• _WHAT IS EXPECTED_: Pull every line that includes the word "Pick" from the data.

• _INPUT DATA_:
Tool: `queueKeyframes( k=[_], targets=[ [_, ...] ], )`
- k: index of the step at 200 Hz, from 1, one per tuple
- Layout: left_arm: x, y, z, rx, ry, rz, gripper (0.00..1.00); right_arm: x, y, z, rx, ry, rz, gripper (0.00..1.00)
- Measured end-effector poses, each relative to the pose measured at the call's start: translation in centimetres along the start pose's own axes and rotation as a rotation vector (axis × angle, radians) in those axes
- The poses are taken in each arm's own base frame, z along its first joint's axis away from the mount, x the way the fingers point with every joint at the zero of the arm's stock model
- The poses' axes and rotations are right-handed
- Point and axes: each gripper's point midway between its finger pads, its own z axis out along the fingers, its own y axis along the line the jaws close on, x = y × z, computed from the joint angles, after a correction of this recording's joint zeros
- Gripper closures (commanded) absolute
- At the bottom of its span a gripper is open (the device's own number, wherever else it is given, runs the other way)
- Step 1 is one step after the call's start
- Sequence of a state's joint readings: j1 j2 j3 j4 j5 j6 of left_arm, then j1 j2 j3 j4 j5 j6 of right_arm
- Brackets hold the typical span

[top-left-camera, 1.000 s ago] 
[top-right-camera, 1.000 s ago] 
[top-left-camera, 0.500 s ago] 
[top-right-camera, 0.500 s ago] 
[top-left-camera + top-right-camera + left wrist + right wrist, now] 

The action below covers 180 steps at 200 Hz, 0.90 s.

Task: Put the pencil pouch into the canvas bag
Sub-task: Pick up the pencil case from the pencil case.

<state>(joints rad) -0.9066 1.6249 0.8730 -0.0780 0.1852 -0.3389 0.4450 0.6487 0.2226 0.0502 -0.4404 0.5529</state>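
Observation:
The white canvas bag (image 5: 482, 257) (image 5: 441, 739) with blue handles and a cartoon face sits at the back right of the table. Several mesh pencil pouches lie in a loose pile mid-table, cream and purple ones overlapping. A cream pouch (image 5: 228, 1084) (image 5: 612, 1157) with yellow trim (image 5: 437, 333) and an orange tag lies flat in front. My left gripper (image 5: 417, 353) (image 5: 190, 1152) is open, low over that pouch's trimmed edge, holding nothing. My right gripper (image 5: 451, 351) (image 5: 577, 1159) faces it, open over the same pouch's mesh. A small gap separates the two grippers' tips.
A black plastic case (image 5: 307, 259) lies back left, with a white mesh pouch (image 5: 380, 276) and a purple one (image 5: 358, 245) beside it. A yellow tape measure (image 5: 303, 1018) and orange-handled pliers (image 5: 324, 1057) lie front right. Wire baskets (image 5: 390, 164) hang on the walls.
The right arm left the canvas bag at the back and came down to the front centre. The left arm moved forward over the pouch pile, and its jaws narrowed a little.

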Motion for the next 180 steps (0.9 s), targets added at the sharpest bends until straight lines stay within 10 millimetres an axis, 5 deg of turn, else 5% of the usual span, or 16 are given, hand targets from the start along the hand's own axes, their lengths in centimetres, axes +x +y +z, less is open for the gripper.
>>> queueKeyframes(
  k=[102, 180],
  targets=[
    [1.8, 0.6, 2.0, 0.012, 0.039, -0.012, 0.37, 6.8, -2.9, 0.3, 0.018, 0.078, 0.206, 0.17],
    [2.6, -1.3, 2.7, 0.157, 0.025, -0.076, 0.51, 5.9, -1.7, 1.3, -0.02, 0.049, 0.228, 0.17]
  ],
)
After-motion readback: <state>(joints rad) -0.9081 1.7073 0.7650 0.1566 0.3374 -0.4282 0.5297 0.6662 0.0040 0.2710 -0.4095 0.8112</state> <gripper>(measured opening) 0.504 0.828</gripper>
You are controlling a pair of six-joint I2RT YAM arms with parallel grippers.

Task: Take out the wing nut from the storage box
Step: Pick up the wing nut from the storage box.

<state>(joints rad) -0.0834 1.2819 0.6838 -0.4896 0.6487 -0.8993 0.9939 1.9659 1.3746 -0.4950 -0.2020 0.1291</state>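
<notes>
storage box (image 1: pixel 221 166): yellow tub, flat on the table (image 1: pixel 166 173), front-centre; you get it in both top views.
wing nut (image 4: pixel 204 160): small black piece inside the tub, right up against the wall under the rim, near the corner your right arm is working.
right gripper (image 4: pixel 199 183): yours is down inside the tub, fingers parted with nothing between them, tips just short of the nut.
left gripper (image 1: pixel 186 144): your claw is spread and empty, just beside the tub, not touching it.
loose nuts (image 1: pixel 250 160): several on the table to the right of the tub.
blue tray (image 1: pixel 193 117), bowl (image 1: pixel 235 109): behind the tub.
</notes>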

• _EXERCISE OUTPUT_:
Sub-task: Pick up the pencil case from the pencil case.
Step: Pick up the wing nut from the storage box.

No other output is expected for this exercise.